La Fondation Mo Ibrahim, établie en 2006 par l’entrepreneur soudano-britannique Mohamed Ibrahim, s’est forgé une réputation d’institution dédiée à la promotion de la bonne gouvernance en Afrique.
À travers son prestigieux Prix Ibrahim pour le leadership d’excellence, doté de 5 millions de dollars, et son indice de gouvernance qui évalue annuellement les performances des États africains, la fondation est devenue une référence en matière d’évaluation de la qualité démocratique sur le continent. Son action vise à encourager les dirigeants africains à respecter les principes démocratiques et à œuvrer pour le développement durable de leurs pays. C’est dans ce cadre qu’une récente nomination a provoqué stupeur et indignation parmi les observateurs de la vie politique africaine.
Le 8 avril dernier, la Fondation Mo Ibrahim annonçait l’arrivée de nouveaux membres au sein de son Conseil et du Comité du Prix Ibrahim, dont l’ancien président sénégalais Macky Sall. « Nous sommes ravis d’accueillir Josep Borrell, Moussa Faki Mahamat, Mark Malloch-Brown et Macky Sall au sein de la Fondation. Chacun d’entre eux apporte une expérience exceptionnelle », déclarait Mo Ibrahim dans un communiqué. Cette décision a rapidement déclenché une vague de protestations, cristallisée par une tribune signée par une soixantaine d’intellectuels et universitaires demandant à la Fondation de revenir sur son choix.
Un bilan économique sous le feu des critiques
La gestion économique de Macky Sall durant sa présidence (2012-2024) fait l’objet de sévères remises en question. Des audits menés par la Cour des comptes sénégalaise ont révélé d’importantes irrégularités que l’ancien régime aurait tenté de dissimuler. Les chiffres officiels présentés durant sa gouvernance masquaient apparemment une réalité bien plus sombre. Alors que le gouvernement annonçait des indicateurs économiques rassurants, les audits post-mandat suggèrent un déficit budgétaire atteignant parfois 12% – bien au-delà des normes communautaires de l’UEMOA – et un endettement proche de 100% du PIB.
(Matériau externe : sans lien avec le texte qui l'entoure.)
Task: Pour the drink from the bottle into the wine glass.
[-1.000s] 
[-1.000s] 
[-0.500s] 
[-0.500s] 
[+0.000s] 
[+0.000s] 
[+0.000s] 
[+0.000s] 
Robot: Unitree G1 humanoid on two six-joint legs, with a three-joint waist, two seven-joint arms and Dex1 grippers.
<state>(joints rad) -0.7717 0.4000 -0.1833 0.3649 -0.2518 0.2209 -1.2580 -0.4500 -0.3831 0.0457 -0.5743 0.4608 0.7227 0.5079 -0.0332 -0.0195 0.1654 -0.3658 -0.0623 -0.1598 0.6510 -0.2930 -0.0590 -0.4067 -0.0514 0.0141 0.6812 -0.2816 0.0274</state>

Cette opacité financière ne se limitait pas aux grands équilibres macroéconomiques. De nombreux projets d’infrastructures lancés sous son administration font désormais l’objet d’enquêtes pour surfacturation et irrégularités dans les procédures d’attribution. Les mécanismes de contrôle budgétaire semblent avoir été contournés, permettant une gestion des finances publiques échappant aux regards extérieurs. Ces pratiques, aujourd’hui mises en lumière, contrastent fortement avec les principes de transparence que défend la Fondation Mo Ibrahim.
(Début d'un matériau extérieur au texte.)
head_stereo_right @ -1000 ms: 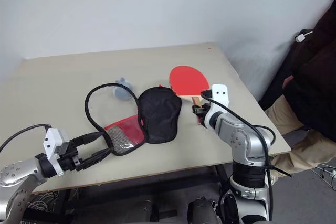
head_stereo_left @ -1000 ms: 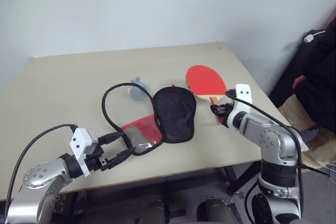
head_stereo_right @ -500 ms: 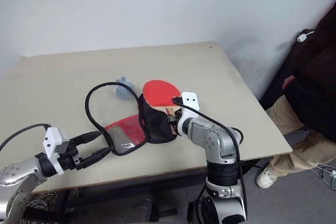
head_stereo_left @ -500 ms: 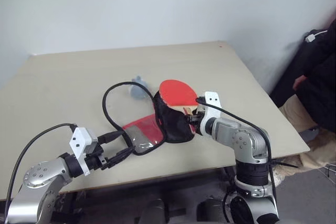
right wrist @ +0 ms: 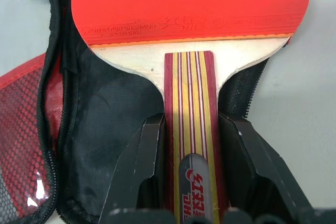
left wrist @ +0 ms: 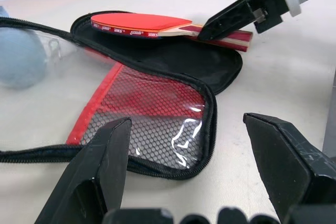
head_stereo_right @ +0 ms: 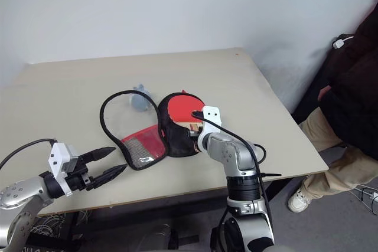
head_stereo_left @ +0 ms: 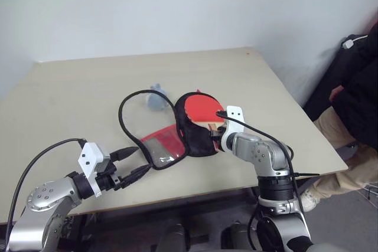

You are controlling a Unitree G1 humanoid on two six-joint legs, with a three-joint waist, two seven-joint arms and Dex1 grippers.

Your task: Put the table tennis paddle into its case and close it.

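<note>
red paddle [head_stereo_left: 199,109] lies over open black case [head_stereo_left: 192,140].

Bare test room, table [head_stereo_left: 71,87], blank wall [head_stereo_left: 177,4]

A pale beige, smooth-topped table [head_stereo_left: 88,87] carries everything. On it lies a flat paddle-shaped zip case [head_stereo_left: 192,137], opened out: its black fabric half sits beside its clear plastic half with a red mesh panel, the black-edged rim looping away toward the wall. A small pale blue-grey soft lump [head_stereo_left: 156,100] rests just beside that loop.
</note>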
L’érosion démocratique comme héritage politique
Le second volet des critiques adressées à l’ancien président concerne son rapport aux institutions démocratiques. Sa tentative controversée de reporter les élections présidentielles de février 2024 a marqué les esprits. Cette décision, finalement invalidée par le Conseil constitutionnel, a été perçue comme une manœuvre pour prolonger indirectement son influence au-delà de son mandat constitutionnel.
Ce n’était pas un incident isolé. Durant ses derniers mois au pouvoir, Macky Sall a orchestré l’élimination de candidats d’opposition de la course présidentielle, notamment par le biais de poursuites judiciaires. Les manifestations de protestation ont été réprimées avec une sévérité inhabituelle pour le Sénégal, considéré jusqu’alors comme un modèle de stabilité démocratique en Afrique de l’Ouest. Des dizaines de morts ont été déplorées lors de ces rassemblements, tandis que des centaines d’opposants étaient emprisonnés sans jugement.
Ces dérives autoritaires ont terni l’image internationale du Sénégal et contredisent directement les valeurs prônées par la Fondation Mo Ibrahim, qui mesure justement la qualité des institutions démocratiques dans son indice de gouvernance. La nomination de Macky Sall apparaît ainsi comme une contradiction flagrante avec les principes fondateurs de l’organisation.
En intégrant Macky Sall à ses instances dirigeantes, la Fondation Mo Ibrahim semble donc compromettre sa crédibilité durement acquise. Cette décision, perçue comme un blanc-seing accordé à des pratiques qu’elle combat officiellement, pourrait bien représenter un tournant dans l’histoire de cette institution respectée. Le paradoxe est frappant : en cherchant peut-être à renforcer son influence par la présence d’une personnalité politique de premier plan, Mo Ibrahim risque d’affaiblir durablement l’autorité morale de sa fondation sur les questions de gouvernance africaine.